ACTION ITEM: Give the listing again word for word, excluding the pictures it contains.

DATASET CONTENT:
● ● ●

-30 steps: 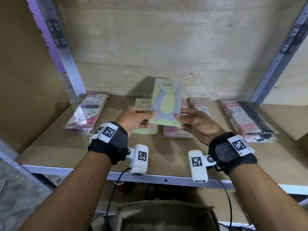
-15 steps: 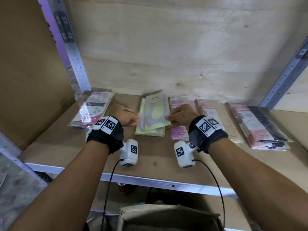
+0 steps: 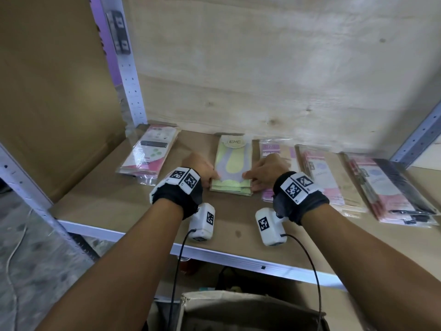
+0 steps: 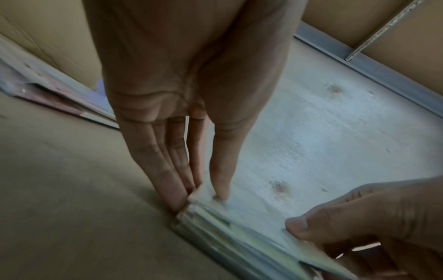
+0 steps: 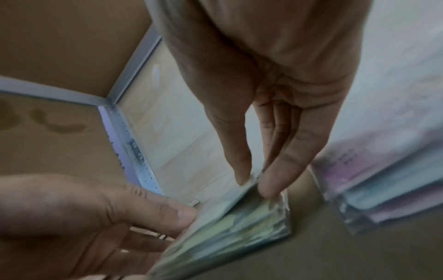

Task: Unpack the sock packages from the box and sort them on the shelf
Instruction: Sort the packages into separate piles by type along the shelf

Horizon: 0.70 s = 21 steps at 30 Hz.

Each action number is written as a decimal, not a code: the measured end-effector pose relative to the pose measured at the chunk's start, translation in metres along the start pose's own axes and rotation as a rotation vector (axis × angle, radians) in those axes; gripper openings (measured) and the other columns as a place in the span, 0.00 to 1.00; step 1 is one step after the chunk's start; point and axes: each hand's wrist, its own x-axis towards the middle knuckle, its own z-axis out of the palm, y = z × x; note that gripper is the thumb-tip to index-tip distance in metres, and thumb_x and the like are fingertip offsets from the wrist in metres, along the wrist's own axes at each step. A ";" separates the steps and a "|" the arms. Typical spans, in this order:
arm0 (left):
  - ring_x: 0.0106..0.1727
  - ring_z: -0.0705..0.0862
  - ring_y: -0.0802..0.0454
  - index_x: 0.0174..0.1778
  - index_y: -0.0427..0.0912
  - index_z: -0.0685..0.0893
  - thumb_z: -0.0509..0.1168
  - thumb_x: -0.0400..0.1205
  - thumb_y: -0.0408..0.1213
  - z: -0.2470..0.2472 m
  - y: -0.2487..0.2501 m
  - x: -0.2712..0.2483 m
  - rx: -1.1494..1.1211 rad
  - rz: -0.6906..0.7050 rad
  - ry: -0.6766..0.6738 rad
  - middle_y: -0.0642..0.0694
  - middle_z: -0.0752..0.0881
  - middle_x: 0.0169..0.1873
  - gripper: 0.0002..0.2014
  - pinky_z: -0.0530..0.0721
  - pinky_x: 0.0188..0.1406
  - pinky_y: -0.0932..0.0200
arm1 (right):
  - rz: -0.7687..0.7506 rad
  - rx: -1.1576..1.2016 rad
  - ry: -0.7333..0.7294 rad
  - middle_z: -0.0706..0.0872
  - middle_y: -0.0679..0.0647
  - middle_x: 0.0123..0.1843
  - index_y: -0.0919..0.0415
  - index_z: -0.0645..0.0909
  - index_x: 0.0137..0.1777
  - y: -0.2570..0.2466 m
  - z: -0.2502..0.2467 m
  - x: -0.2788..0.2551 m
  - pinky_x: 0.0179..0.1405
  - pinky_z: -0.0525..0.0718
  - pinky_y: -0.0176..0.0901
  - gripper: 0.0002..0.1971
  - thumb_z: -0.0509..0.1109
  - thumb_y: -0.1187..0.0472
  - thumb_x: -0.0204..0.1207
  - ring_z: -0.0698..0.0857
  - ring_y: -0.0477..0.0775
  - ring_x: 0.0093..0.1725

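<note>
A green sock package (image 3: 232, 163) marked "ENE" lies flat on top of a stack of like packages in the middle of the shelf (image 3: 133, 211). My left hand (image 3: 213, 179) is at the stack's near left corner, thumb on top and fingers down its side (image 4: 201, 199). At the near right corner my right hand (image 3: 250, 180) pinches the package edge between thumb and forefinger (image 5: 256, 186). The stack's layered edge (image 4: 239, 233) (image 5: 235, 227) shows blurred in both wrist views.
A pink stack (image 3: 149, 158) lies left of the green one. Pink stacks (image 3: 274, 149) (image 3: 327, 177) (image 3: 391, 187) lie to its right. An open cardboard box (image 3: 250, 309) sits below the shelf's metal front rail (image 3: 238, 259). A plywood wall closes the back.
Both hands carried the green package forward from mid-air and lowered it flat onto the green stack. They now sit at its near corners.
</note>
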 end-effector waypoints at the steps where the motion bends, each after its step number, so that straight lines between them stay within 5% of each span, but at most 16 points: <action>1: 0.51 0.92 0.32 0.44 0.27 0.89 0.82 0.69 0.28 0.000 0.001 -0.001 0.006 -0.003 0.002 0.28 0.91 0.46 0.13 0.90 0.53 0.37 | -0.010 -0.038 0.001 0.91 0.68 0.36 0.77 0.86 0.50 -0.001 0.000 -0.002 0.44 0.93 0.62 0.17 0.85 0.65 0.67 0.93 0.64 0.37; 10: 0.51 0.92 0.32 0.53 0.21 0.87 0.82 0.69 0.25 -0.001 0.004 -0.005 -0.001 -0.004 -0.010 0.27 0.91 0.47 0.20 0.90 0.54 0.38 | -0.065 -0.187 0.036 0.90 0.71 0.50 0.75 0.83 0.59 -0.002 0.002 -0.011 0.48 0.92 0.63 0.24 0.85 0.63 0.67 0.93 0.66 0.46; 15: 0.51 0.92 0.34 0.52 0.27 0.89 0.83 0.68 0.33 -0.006 0.000 -0.002 0.052 0.022 -0.003 0.31 0.92 0.49 0.20 0.91 0.55 0.41 | -0.133 -0.432 0.057 0.83 0.59 0.52 0.63 0.79 0.56 -0.005 -0.001 -0.008 0.47 0.84 0.45 0.24 0.85 0.55 0.66 0.85 0.57 0.51; 21: 0.62 0.86 0.40 0.60 0.40 0.90 0.73 0.79 0.47 -0.058 -0.014 0.016 0.134 0.042 0.295 0.41 0.89 0.60 0.18 0.84 0.65 0.51 | -0.417 -0.459 0.169 0.87 0.57 0.56 0.61 0.85 0.62 -0.031 0.013 -0.001 0.51 0.77 0.42 0.17 0.75 0.55 0.76 0.84 0.58 0.58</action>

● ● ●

RESPONSE FOR THIS EXERCISE:
-30 steps: 
-15 steps: 
+0 steps: 
+0 steps: 
+0 steps: 

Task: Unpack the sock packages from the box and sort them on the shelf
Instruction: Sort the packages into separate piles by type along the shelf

Horizon: 0.70 s = 21 steps at 30 Hz.

Each action number is written as a decimal, not a code: the measured end-effector pose relative to the pose measured at the chunk's start, translation in metres along the start pose's own axes and rotation as a rotation vector (axis × angle, radians) in those axes; gripper openings (measured) and the other columns as a place in the span, 0.00 to 1.00; step 1 is one step after the chunk's start; point and axes: each hand's wrist, its own x-axis towards the middle knuckle, its own z-axis out of the palm, y = z × x; note that gripper is the thumb-tip to index-tip distance in metres, and thumb_x and the like are fingertip offsets from the wrist in metres, along the wrist's own axes at each step. A ";" separates the steps and a "|" the arms. Typical spans, in this order:
arm0 (left):
  - ring_x: 0.0106..0.1727
  - ring_z: -0.0705..0.0862
  - ring_y: -0.0802..0.0454
  - index_x: 0.0174..0.1778
  - index_y: -0.0427..0.0912
  - index_z: -0.0685..0.0893
  - thumb_z: -0.0509..0.1168
  - thumb_x: -0.0400..0.1205
  - thumb_y: -0.0408..0.1213
  - z: -0.2470..0.2472 m
  - y: -0.2487..0.2501 m
  - x: -0.2712..0.2483 m
  - rx: -1.1494..1.1211 rad
  - rz: -0.6906..0.7050 rad
  - ry: -0.6766..0.6738 rad
  - middle_y: -0.0642..0.0694
  - middle_z: -0.0752..0.0881
  - middle_x: 0.0169..0.1873
  - gripper: 0.0002..0.2014
  - pinky_z: -0.0530..0.0721
  - pinky_x: 0.0188..0.1406
  - pinky_y: -0.0932..0.0200
arm1 (right):
  - rz: -0.7687..0.7506 rad
  - rx: -1.1576..1.2016 rad
  - ry: -0.7333..0.7294 rad
  - middle_z: -0.0706..0.0872
  - middle_y: -0.0679..0.0647
  - middle_x: 0.0123..0.1843
  - index_y: -0.0919..0.0415
  - index_z: -0.0645..0.0909
  - index_x: 0.0137..0.1777
  - y: -0.2570..0.2466 m
  - z: -0.2502..0.2467 m
  - x: -0.2788..0.2551 m
  - pinky_x: 0.0179..0.1405
  - pinky_z: -0.0525..0.0718
  - pinky_y: -0.0176..0.0901
  - gripper: 0.0002..0.1971
  - thumb_z: -0.0509..0.1109
  - thumb_y: -0.1187..0.0472
  - thumb_x: -0.0204..0.1207
  - ring_z: -0.0698..0.0857
  - ring_y: -0.0477..0.0775
  - ring_x: 0.0093..0.1725

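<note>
A green sock package (image 3: 232, 163) marked "ENE" lies flat on top of a stack of like packages in the middle of the shelf (image 3: 133, 211). My left hand (image 3: 213, 179) is at the stack's near left corner, thumb on top and fingers down its side (image 4: 201, 199). At the near right corner my right hand (image 3: 250, 180) pinches the package edge between thumb and forefinger (image 5: 256, 186). The stack's layered edge (image 4: 239, 233) (image 5: 235, 227) shows blurred in both wrist views.
A pink stack (image 3: 149, 158) lies left of the green one. Pink stacks (image 3: 274, 149) (image 3: 327, 177) (image 3: 391, 187) lie to its right. An open cardboard box (image 3: 250, 309) sits below the shelf's metal front rail (image 3: 238, 259). A plywood wall closes the back.
Both hands carried the green package forward from mid-air and lowered it flat onto the green stack. They now sit at its near corners.
</note>
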 end-effector waypoints at the steps where the motion bends, each after its step number, so that straight lines between them stay within 5% of each span, but at most 16 points: <action>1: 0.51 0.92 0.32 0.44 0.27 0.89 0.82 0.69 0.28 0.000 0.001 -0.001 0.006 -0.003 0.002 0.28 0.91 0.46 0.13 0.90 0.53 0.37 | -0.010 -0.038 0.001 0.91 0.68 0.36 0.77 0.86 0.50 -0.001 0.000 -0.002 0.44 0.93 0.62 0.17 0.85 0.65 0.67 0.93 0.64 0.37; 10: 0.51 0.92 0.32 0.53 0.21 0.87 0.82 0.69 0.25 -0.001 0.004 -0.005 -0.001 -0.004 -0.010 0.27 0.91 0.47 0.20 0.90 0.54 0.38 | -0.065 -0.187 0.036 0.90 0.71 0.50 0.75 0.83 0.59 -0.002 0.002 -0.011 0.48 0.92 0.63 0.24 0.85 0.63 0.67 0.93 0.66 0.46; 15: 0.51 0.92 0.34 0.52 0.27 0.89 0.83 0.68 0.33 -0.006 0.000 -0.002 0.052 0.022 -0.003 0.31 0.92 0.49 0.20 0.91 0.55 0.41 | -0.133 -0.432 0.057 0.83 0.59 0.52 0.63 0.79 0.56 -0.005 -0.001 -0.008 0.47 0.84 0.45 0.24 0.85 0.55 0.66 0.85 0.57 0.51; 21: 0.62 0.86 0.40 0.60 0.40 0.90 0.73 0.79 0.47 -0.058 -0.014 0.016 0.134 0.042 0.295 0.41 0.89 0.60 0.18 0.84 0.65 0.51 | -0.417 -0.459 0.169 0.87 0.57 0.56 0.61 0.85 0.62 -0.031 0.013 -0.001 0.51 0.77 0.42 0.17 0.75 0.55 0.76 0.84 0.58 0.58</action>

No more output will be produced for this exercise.